Federal prosecutors argued at a hearing yesterday that Massachusetts Air National Guard guy Jack Teixeira needs to stay in jail before his trial for allegedly leaking classified Pentagon documents. The 21-year-old walking security risk should be detained until trial because he gave up a ton of military secrets for the sake of impressing his gamer dork friends on Discord, the prosecutors said. Teixeira also regularly talked about his desire to equip a minivan or SUV as an "assassination van" and to "kill a [expletive] ton of people," for the lulz we guess. The DOJ detention memo did not specify whether that was a shit ton of people or a fuck ton of people, nor whether, if it were the latter, he meant a metric or standard fuck ton.
Magistrate Judge David Hennessy didn't make an immediate decision yesterday on whether Teixeira will be kept in jail before trial, or to grant his attorneys' request that he be allowed to stay under supervision at his father's home, because he's a good boy who would definitely stay off the internet and there's no chance he'd flee.
The feds' court filing detailed Teixeira's murderous fantasies, as well as the trove of weapons he'd collected, and argued that he's too much of a flight risk to let out of jail, particularly since he might still have classified information that hasn't yet made it to public view. That information, the government argued, could be of "tremendous value to hostile nation states that could offer him safe harbor and attempt to facilitate his escape from the United States."
We can see that the government wouldn't want to risk that, even if it would settle online arguments about whether Thor could beat the Russian military in Ukraine alone, or if he'd need help from Doctor Strange or Captain America. (Iron Man or Captain Marvel would be too over-powered to make the argument worth even having.)
The feds show that Teixeira has a long history of talking about killing and shit, going back to an incident in high school (in March 2018, which was like last Tuesday for most of us) that led to his suspension after
a classmate overheard him make remarks about weapons, including Molotov cocktails, guns at the school, and racial threats. In the pretrial services interview, the Defendant attributed those remarks to a reference to a video game.
Call us skeptical, since we're pretty sure that "guns at the school and racial threats" aren't part of any video games, unless maybe Teixeira had downloaded the special School Shooter Expansion Pack. That incident also kept Teixeira from being approved for a firearms ID card, since 1) local police knew about it and 2) Massachusetts actually has sane firearms laws.
But the boy really wanted guns, and was eventually able to buy a small arsenal after getting his application approved, in part because he "cited his position of trust in the United States government as a reason he could be trusted to possess a firearm." Who says government lawyers don't have a sense of irony?

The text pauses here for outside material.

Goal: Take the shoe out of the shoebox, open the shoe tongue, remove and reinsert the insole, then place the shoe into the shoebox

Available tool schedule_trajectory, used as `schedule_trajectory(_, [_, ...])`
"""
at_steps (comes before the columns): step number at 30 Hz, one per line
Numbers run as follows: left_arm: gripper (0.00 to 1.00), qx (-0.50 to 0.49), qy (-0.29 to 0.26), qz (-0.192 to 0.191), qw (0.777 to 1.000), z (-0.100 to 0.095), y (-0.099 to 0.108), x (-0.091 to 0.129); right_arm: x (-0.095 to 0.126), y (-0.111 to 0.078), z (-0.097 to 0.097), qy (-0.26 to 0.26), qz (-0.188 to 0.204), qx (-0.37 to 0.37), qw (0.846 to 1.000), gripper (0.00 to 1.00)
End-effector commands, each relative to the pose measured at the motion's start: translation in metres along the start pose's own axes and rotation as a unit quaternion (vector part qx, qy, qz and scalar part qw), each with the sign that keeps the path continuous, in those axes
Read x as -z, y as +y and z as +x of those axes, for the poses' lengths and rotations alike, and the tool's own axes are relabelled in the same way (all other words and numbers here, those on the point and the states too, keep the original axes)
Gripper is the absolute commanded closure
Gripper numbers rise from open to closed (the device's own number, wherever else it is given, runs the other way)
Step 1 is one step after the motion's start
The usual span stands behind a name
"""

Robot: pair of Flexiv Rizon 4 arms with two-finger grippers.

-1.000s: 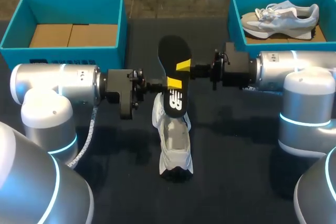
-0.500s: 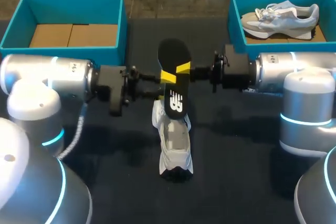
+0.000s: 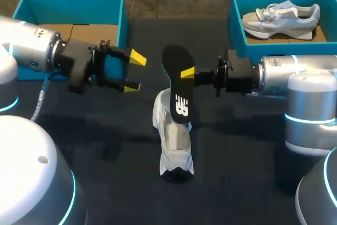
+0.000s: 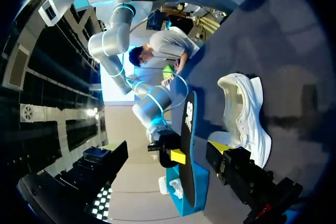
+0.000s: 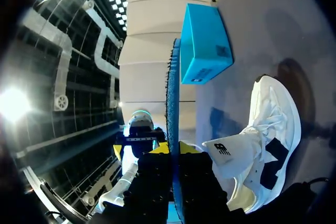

When Teixeira was arrested, FBI agents found a gun locker in his bedroom containing "multiple weapons, including handguns, bolt-action rifles, shotguns, an AK-style high-capacity weapon, and a gas mask." Elsewhere in his room, agents found ammunition, "tactical pouches," and what seems to be a silencer, which would be illegal unless he had a license.
And then there's the jolly social media posts where he talked up all the murder he wanted to do:
The Defendant’s statements included the following:
• In November 2022, the Defendant stated that if he had his way, he would “kill a [expletive] ton of people” because it would be “culling the weak minded.”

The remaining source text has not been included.